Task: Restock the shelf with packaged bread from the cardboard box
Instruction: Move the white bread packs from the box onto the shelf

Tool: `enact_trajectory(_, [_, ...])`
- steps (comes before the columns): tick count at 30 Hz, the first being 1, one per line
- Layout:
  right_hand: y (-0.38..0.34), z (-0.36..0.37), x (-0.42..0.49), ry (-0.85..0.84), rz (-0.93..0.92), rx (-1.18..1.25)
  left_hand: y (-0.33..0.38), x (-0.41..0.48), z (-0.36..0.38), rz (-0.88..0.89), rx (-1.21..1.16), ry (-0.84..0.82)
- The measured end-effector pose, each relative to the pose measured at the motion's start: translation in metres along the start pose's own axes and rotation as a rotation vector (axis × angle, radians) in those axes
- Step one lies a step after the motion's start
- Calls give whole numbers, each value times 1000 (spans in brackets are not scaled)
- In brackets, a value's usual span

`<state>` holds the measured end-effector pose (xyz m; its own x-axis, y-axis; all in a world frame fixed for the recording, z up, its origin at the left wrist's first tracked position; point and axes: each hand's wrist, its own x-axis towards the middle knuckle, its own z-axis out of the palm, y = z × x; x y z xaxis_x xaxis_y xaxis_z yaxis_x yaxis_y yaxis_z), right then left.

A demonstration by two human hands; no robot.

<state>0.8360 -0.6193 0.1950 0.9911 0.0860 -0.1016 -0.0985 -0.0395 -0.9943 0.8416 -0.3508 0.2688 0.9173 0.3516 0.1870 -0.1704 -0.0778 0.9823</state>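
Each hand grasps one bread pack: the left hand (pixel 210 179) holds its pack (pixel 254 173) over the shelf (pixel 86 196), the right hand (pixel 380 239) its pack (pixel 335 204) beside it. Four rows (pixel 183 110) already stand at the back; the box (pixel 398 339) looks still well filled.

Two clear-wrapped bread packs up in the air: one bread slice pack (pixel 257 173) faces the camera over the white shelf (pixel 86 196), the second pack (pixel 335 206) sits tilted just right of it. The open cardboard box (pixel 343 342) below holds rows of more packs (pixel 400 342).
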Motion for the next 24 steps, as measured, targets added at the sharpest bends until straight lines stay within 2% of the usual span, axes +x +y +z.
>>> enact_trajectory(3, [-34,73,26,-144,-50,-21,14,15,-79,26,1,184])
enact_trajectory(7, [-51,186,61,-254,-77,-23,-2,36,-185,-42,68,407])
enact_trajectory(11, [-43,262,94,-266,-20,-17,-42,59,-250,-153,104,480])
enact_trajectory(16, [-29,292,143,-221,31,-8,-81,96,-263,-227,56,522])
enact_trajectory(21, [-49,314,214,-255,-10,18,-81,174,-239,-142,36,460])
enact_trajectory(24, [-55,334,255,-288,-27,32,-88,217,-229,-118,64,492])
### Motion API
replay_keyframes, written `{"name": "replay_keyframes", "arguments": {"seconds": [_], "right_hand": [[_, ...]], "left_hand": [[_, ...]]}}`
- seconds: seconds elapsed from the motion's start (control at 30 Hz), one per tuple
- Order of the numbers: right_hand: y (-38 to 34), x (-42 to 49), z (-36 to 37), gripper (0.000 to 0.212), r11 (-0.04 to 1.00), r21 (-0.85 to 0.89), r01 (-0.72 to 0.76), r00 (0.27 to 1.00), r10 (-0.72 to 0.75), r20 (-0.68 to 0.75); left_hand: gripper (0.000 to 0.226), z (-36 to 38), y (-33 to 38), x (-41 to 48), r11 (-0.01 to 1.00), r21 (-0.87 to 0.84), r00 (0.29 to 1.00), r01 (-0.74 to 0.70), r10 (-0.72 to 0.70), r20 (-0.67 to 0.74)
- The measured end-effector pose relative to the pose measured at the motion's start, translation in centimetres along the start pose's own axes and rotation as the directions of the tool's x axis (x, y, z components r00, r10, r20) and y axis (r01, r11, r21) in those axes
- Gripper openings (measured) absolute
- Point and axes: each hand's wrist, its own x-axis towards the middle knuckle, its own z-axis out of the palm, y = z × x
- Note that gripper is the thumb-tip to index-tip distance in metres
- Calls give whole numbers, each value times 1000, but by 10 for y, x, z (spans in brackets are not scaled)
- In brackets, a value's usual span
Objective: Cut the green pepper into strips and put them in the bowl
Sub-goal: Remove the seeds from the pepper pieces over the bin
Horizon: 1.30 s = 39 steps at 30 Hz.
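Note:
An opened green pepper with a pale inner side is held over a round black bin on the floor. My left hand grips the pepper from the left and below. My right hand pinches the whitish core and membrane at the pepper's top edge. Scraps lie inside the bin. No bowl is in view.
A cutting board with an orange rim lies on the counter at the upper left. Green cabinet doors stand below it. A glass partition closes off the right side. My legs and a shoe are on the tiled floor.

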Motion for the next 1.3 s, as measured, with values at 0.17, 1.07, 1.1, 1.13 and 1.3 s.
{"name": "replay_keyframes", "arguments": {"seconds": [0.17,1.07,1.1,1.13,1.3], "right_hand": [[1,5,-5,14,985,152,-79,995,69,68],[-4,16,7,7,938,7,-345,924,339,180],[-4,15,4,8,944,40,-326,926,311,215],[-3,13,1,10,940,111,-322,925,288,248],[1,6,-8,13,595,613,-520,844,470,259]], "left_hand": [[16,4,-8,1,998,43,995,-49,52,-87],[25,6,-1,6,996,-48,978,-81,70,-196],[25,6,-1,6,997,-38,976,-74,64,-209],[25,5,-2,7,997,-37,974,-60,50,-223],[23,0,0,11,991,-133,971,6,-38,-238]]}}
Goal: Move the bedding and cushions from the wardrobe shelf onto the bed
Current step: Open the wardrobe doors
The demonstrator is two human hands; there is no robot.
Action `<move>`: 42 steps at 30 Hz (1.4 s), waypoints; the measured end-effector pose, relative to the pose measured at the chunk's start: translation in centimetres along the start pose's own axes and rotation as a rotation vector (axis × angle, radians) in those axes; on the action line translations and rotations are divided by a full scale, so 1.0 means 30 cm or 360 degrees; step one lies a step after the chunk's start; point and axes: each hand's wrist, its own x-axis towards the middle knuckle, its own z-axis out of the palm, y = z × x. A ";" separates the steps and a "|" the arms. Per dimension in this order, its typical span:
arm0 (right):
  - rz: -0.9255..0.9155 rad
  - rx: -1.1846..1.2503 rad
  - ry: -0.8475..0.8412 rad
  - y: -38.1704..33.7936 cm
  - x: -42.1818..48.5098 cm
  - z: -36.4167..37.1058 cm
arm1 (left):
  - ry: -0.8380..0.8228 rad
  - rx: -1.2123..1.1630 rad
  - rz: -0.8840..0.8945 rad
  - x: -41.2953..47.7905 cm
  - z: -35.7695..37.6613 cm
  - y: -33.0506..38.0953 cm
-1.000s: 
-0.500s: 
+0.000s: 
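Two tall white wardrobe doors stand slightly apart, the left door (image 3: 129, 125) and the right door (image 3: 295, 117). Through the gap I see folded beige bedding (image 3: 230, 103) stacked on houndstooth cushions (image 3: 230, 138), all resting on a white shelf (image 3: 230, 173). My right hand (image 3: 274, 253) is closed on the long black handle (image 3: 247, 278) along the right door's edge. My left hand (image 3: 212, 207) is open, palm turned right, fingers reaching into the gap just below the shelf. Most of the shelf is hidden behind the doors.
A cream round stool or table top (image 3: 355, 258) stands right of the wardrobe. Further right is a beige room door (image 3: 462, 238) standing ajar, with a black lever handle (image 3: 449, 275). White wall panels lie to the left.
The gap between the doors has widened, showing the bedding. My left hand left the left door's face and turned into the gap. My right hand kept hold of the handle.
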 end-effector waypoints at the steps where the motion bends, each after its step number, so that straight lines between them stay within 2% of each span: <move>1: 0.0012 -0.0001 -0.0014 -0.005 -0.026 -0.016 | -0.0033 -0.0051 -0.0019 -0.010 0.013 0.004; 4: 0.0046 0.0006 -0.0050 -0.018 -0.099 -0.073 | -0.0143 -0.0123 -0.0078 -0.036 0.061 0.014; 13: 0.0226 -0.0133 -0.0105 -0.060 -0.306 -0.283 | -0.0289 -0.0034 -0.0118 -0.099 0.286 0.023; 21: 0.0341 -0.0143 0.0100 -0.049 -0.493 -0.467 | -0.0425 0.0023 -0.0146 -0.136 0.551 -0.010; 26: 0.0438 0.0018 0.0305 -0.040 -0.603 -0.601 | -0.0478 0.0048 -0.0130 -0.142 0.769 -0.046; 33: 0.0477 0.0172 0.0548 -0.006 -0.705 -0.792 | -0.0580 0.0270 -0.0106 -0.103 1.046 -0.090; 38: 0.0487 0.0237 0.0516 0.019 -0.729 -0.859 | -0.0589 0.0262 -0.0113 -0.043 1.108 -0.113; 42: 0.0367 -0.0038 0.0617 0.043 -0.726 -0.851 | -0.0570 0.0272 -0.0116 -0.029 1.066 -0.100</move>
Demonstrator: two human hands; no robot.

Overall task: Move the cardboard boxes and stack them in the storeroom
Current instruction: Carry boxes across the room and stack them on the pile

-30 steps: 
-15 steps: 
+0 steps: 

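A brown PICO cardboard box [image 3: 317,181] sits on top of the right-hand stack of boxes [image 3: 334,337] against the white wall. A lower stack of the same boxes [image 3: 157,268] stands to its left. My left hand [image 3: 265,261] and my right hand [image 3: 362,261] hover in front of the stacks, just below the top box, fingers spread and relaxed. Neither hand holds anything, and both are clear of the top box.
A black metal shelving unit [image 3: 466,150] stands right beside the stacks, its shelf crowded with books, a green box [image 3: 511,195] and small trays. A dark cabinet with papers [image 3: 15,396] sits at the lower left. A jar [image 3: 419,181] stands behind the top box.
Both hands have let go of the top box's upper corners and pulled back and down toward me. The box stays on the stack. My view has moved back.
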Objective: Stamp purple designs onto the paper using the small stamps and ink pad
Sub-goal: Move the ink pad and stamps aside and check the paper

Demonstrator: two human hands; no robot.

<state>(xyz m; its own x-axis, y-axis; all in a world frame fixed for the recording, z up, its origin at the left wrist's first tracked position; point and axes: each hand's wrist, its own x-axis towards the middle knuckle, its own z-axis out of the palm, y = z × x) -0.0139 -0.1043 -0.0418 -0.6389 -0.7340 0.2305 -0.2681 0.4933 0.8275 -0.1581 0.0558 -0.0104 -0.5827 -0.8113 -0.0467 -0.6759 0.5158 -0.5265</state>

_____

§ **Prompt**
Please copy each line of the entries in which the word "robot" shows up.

§ **Result**
A demonstration by two human hands; no robot.
The demonstrator is two human hands; there is no robot.
Demonstrator: two human hands; no robot.
Demonstrator: two human hands; no robot.

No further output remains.